Some of the heritage-sensitive and environmentally innovative features of this project include:

  • The indoor environment quality is characterised by vast amounts of day light, access to external views and low volatile organic compound finishes. Daylight glare is reduced by internal manual blinds and external shading.
  • The building opted to make use of efficient lights for 100% of the office usable area, which resulted in an achieved average lighting power density of 1.78W/m² per 100 Lux.
  • The building has an extensive metering and monitoring system, as well as an energy-efficient DALI lighting system.
  • Energy modelling demonstrates that the building has the potential to perform 40% more efficiently than a SANS minimum regulation building.
  • The hydraulic system exceeds the most water efficient GBCSA benchmark through low-flow fittings, rain-water harvesting and grey water filtration for reuse in the building.
  • The building’s central hot water system is supplied from solar water heating and therefore has very little electrical resistance.
  • Portland cement has been replaced by 40% for all concrete on the project, and at least 90% of all construction steel is recycled.
  • Bicycle spaces and facilities have been provided for building occupants and visitors to encourage users to assist in reducing road congestion and levels of potential pollutants from other means of transport while providing the building users the opportunity to reap substantial personal health and economic benefits.
  • Roof-top gardens have been planted and the building is reaping the benefits. The ecological value of the site was enhanced by introducing more soft landscaping, which includes indigenous plants, and the irrigation comes from the water reuse systems. The roof-top gardens also act as a natural insulation barrier for the building below, which reduces the cooling load on the mechanical system. They also limit the storm water run-off, reducing the peak storm water impact on infrastructure.
  • A generator with a motor that is EPA Tier II compliant and at max standby power operates at 560kW has been installed to further reduce potential nitrogen oxides (NOx) emitted into the atmosphere from burning fossil fuels during times of power outages.
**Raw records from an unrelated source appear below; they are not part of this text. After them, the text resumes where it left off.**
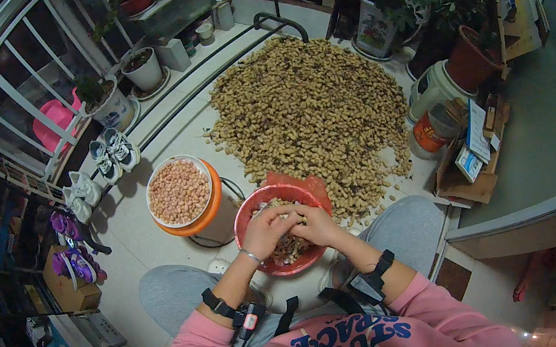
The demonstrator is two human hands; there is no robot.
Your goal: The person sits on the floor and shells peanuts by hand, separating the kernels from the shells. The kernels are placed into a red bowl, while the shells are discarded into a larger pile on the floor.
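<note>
My left hand [268,232] and my right hand [316,226] meet over a red plastic basin [242,218] between my knees. Their fingertips are pinched together around what looks like a peanut in its shell [302,219], mostly covered by the fingers. Broken peanut shells [291,249] lie in the basin under my hands. To the left, a white-rimmed bowl of shelled pink peanuts [179,193] rests on an orange round-topped stool or stand [215,199]. Beyond the basin spreads a large heap of unshelled peanuts [306,113] on the tiled floor.
A red plastic bag [313,188] lies against the basin's far side. Pairs of shoes [115,154] line the left, near a black metal rack bar [203,87]. On the right stand a clear plastic jar [428,134], a cardboard box [470,185] and potted plants [375,30].
</note>
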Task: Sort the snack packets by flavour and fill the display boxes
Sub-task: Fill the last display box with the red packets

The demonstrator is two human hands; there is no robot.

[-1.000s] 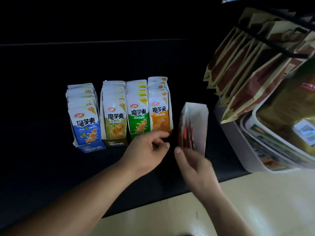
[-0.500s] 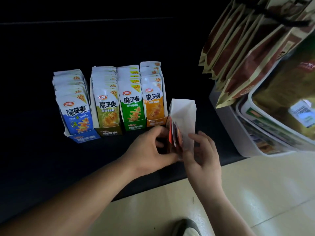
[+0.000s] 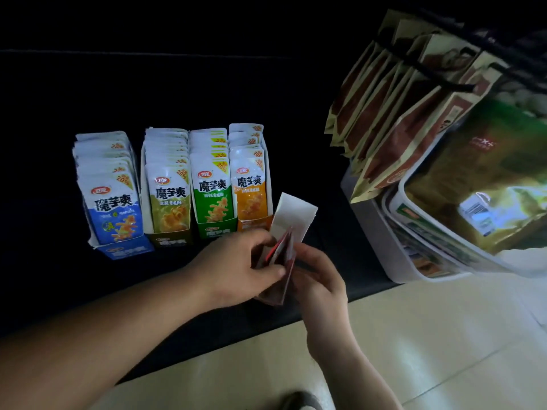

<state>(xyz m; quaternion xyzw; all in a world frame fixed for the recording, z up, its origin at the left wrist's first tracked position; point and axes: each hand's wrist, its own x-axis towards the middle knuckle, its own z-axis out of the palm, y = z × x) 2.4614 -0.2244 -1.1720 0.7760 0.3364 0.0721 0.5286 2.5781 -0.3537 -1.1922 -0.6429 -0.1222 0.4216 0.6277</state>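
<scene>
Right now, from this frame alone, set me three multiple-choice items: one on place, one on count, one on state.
1. Farthest left in the row of filled boxes stands: A the orange one; B the blue cardboard display box; C the green one.
2. Filled boxes in that row: A two; B six; C four.
3. The white-lined cardboard box of red packets is: A held by both hands; B standing untouched in the row; C lying on the floor.
Answers: 1 B, nothing stands left of it. 2 C, four coloured fronts sit side by side. 3 A, the left hand and right hand grip it.
</scene>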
“This was a challenging project, especially given the time frame, from commencement to construction and then occupation – which was longer than usual with commercial building projects. Over this time, the design team needed to closely monitor the sustainability aspects through changes in both the designs and people involved in the project to ensure consistency was maintained and that we achieved compliance and met the criteria for the 4 Star Green Star rating,” explains Dovey.

The project has set a benchmark for public sector buildings in South Africa. And, in time, the investment by DPW into the CBD will not only have positive social and economic sustainability spin offs, but will rejuvenate an important business node as part of the long-term strategy to revitalise Tshwane.